Riley Stone is practically perfect, and everyone knows it. She’s popular, gets perfect grades, excels at everything she does, and is all-around a model teenager, active in charities and bound for an Ivy league college. When it becomes clear that her super hot French teacher maybe returns her feelings, Riley abandons her no-dating rules in order to pursue what she knows is a forbidden relationship. In order to distract her friends from her new love interest, she starts joining them at parties and other social gatherings she’d previously eschewed in order to study. But while Riley thinks she’s calling the shots, so does Mr. Belrose, and the results are surprising.

Hailed as Pretty Little Liars meets Luckiest Girl Alive (this is debatable), this taut, twisty novel from Amanda K. Morgan will grip readers from the start and won’t let them go until the very end. There’s a lot of good, compelling stuff here, including Morgan’s meticulous characterization of Riley up until the very end. Interspersed between Riley’s first-person narration are short lists of things that people should know about Riley Stone. At first, these seem like a Mean Girls-esque way of talking up Riley’s popularity, but it isn’t long before savvy readers are going to start to connect the dots and realize there’s a larger puzzle in play. The last bit of the book provides closure that some might see coming, though how Morgan chooses to get there is still somewhat of a surprise.

Also interestingly portrayed is the burgeoning relationship between Riley and Mr. Belrose, who used to be a friend of her brother’s and who pursues Riley as hard as she pursues him. While it’s still a predatory relationship without question, Riley’s ability to manipulate those around her makes for a complicated dynamic between the two. There are moments where it feels like they’re almost perfect for one another in that they’re both kind of sociopaths.

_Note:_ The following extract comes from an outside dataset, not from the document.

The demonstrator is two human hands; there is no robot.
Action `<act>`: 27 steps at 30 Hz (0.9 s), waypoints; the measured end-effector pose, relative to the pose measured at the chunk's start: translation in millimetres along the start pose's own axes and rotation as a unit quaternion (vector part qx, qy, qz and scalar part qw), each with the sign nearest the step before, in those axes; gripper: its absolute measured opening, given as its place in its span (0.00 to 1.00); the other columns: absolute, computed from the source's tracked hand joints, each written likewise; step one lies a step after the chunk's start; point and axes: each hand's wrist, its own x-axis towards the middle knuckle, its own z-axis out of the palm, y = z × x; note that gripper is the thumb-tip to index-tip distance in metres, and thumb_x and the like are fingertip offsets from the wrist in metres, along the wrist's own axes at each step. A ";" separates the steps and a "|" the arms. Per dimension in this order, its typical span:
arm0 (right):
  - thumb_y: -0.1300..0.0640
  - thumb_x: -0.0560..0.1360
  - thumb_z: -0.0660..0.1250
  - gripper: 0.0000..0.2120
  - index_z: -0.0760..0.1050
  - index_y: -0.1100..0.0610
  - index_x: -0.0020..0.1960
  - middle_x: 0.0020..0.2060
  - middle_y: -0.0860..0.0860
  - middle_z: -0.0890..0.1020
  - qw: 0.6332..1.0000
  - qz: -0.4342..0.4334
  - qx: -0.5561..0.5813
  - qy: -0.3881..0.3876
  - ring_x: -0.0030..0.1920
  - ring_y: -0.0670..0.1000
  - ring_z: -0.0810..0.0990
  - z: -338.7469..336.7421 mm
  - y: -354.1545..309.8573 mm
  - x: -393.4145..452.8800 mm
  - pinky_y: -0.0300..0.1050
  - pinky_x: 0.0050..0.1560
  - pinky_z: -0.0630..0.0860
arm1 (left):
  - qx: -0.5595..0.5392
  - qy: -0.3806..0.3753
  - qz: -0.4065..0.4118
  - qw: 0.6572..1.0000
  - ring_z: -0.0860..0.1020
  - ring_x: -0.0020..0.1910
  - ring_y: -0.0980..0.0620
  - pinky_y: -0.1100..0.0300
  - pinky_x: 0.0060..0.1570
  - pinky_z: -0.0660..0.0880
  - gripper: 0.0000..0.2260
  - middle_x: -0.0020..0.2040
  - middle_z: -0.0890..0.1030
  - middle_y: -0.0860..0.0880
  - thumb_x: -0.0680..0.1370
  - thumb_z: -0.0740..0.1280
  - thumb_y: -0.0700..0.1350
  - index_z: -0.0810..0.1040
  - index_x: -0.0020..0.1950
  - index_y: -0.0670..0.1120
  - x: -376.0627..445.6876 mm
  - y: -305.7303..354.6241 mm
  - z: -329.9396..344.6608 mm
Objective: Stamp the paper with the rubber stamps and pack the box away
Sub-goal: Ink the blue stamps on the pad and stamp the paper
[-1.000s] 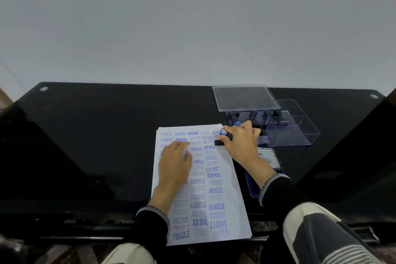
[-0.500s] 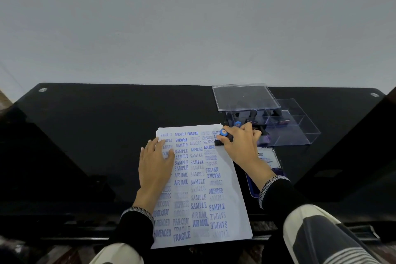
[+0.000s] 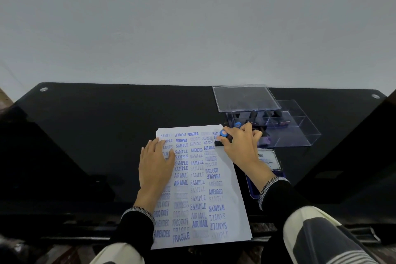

The problem comes near the book’s climax, where everything goes off the rails. What was a compelling, believable narrative gets turned completely around in an unbelievable way, making the novel’s shocking reveal fall completely flat. Some readers will love the shocking ending, while seasoned readers are likely to be left scratching their heads. Unreliable narrators work best when the author doesn’t go for the cheapest ending possible.

Still, this was an enjoyable read, and it holds immense teen appeal.


Such a Good Girl by Amanda K. Morgan. Simon Pulse: 2017. Library copy.